### What you need to do:
Look through the entries. Copy each line that has the word "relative".

### Provided information:
◆ ◆ ◆

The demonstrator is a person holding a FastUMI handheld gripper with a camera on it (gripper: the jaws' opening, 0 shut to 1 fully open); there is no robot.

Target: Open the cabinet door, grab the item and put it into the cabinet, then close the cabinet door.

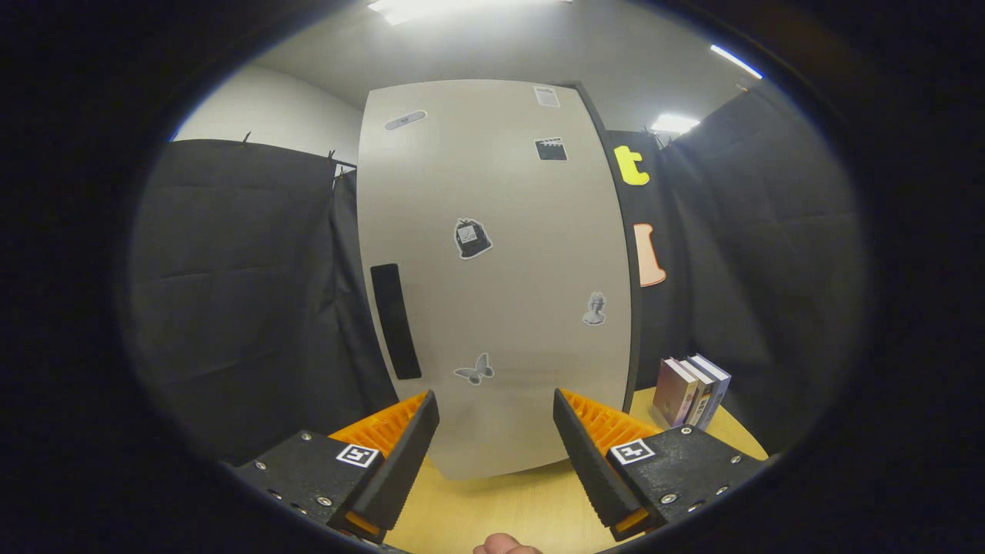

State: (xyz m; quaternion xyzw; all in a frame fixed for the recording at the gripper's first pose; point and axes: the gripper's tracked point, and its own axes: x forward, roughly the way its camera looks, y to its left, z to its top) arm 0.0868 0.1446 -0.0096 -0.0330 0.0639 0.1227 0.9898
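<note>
My gripper (496, 438) faces the closed cabinet door (508, 254), fingers spread, empty.
I'd hook the handle (395, 321) at ten o'clock, then swing outward.

Light wooden surface (500, 508) runs under and ahead of the hand-held gripper (496, 419), whose fingers are spread apart with nothing between them. Tall grey cabinet (492, 269) stands on the surface just ahead of the fingers, door closed. A few books (691, 391) stand upright on the surface, beyond the right finger, beside the cabinet's right side.
</note>
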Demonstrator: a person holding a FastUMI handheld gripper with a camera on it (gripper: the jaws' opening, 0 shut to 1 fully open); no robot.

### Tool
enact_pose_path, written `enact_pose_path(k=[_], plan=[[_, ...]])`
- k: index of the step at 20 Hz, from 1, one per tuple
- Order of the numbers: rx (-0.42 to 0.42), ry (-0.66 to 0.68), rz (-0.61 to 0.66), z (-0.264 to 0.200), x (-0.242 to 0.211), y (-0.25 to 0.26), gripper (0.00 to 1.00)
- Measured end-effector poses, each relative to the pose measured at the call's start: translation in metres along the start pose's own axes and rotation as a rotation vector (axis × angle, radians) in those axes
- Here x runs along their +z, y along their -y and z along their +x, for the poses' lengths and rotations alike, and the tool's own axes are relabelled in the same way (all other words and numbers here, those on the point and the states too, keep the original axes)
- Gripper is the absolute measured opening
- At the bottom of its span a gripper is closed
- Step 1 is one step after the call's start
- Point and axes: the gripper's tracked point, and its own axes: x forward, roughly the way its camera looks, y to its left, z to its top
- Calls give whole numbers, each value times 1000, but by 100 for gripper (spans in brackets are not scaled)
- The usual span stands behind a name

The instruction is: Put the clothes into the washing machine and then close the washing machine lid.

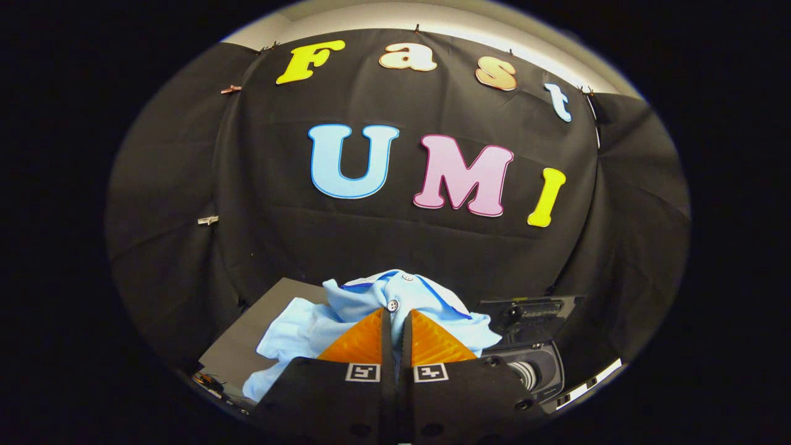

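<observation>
A light blue shirt (364,303) with a buttoned collar hangs bunched from my gripper (396,312). Both fingers are pressed together on the fabric near the collar, just below a button. The cloth droops to the left over a dark grey surface (247,343). To the right and below the fingers sits the washing machine (534,364), dark, with its raised lid (531,312) standing behind the round opening.
The black cloth wall of the booth stands close behind everything. A pale strip of floor or table edge (593,380) runs past the machine on the right. Small items lie at the grey surface's near left corner (210,383).
</observation>
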Motion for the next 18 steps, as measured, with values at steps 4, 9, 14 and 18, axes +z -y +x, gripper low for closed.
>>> enact_pose_path(k=[4,9,14,18], plan=[[22,48,-10,-2,12,38,5],[49,96,-24,-10,23,95,5],[46,117,-20,-18,27,157,5],[-2,91,18,-12,15,212,5]])
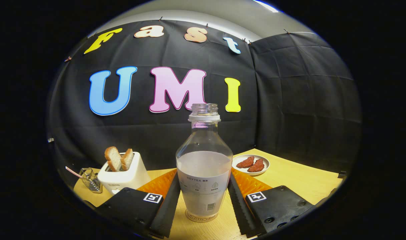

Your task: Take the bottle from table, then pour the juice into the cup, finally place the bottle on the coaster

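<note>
The bottle (204, 166) hides most of the coaster (201, 218) under it; only a curved sliver of its rim shows at the base. Its label print is too small to make out. The gripper (204, 200) fingers (167, 206) flank the bottle, and whether they press on it cannot be told. The wire basket (90, 180) beside the toaster (124, 175) is blurred at the counter (299, 180) edge.

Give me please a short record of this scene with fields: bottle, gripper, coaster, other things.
bottle: upright, uncapped, partly filled with pale liquid, between the fingers
gripper: open, fingers at both sides of the bottle, a gap visible on each side
coaster: under the bottle, on the table
other things: toaster with two bread slices, wire basket beside it, plate with two reddish pieces
</note>
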### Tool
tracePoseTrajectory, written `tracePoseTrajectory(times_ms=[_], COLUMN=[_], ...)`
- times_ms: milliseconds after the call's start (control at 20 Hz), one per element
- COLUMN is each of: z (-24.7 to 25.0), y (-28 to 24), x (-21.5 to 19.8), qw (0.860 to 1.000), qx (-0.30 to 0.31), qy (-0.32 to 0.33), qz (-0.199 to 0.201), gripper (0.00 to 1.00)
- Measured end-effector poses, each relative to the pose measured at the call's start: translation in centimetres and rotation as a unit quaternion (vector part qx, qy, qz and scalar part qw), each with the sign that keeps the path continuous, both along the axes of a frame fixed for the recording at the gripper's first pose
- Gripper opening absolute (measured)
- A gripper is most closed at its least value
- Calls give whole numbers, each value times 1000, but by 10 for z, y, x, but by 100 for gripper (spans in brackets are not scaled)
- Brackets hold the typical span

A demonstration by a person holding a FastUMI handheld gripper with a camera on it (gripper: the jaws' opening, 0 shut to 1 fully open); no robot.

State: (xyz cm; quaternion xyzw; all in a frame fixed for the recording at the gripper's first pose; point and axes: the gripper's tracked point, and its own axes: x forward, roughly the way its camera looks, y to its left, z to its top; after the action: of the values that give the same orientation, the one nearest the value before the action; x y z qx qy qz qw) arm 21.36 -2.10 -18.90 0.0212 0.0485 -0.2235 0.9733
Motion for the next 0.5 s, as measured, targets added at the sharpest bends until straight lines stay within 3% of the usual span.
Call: tracePoseTrajectory(times_ms=[500], z=[-80], y=[3], x=[40], qw=[999], qx=[-6], qy=[36], qz=[-7], gripper=[77])
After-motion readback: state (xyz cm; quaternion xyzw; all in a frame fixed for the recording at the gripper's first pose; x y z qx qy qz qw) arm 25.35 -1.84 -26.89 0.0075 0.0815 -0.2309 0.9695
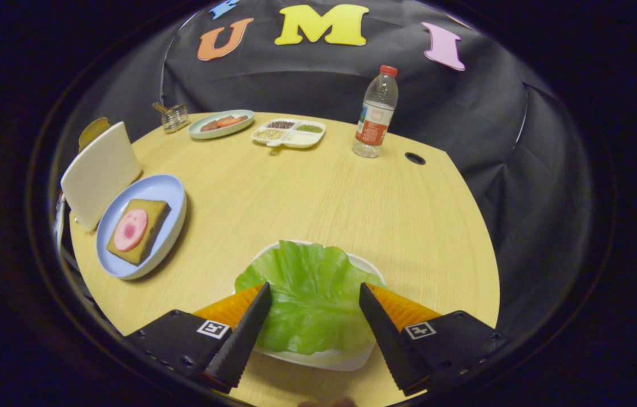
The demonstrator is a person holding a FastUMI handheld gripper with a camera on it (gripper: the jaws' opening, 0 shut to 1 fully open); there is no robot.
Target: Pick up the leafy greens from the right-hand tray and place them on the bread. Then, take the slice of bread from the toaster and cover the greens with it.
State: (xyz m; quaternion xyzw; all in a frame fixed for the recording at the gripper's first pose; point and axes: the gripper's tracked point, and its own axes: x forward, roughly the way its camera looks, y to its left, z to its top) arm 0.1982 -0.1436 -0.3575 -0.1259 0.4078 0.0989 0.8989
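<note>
You are working over a pale wooden table (307, 192) ringed by black cloth. At its far left edge a white toaster (100, 172) stands with a brown slice of bread (94, 131) poking up behind it, mostly hidden by the toaster's body. Just beside the toaster sits a blue plate (168, 189) carrying the bread (151, 226) with a pink round slice (130, 229) on top. Farther back you have a small clear holder (173, 116), its contents too small to make out, then a pale green dish (205, 131) with reddish pieces, a divided tray (301, 141) of grains and something green, a water bottle (376, 113) and a dark hole (415, 158) in the tabletop. Nothing stands between the plate and your gripper (313, 297). Its fingers are spread apart, one on each side of the leafy greens (312, 288), which lie on a white tray (324, 357) between them. The leaf covers most of that tray, and whether the fingers touch the leaf is hard to tell.
</note>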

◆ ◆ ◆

### Response for this exercise:
- Measured end-effector poses, each relative to the pose measured at the call's start: translation in metres along the start pose's own axes and rotation as a rotation vector (axis × angle, radians) in those axes
- Measured end-effector poses, each relative to the pose measured at the call's start: translation in centimetres and rotation as a unit quaternion (vector part qx, qy, qz and scalar part qw), each with the sign that keeps the path continuous, both along the axes of a frame fixed for the recording at the gripper's first pose

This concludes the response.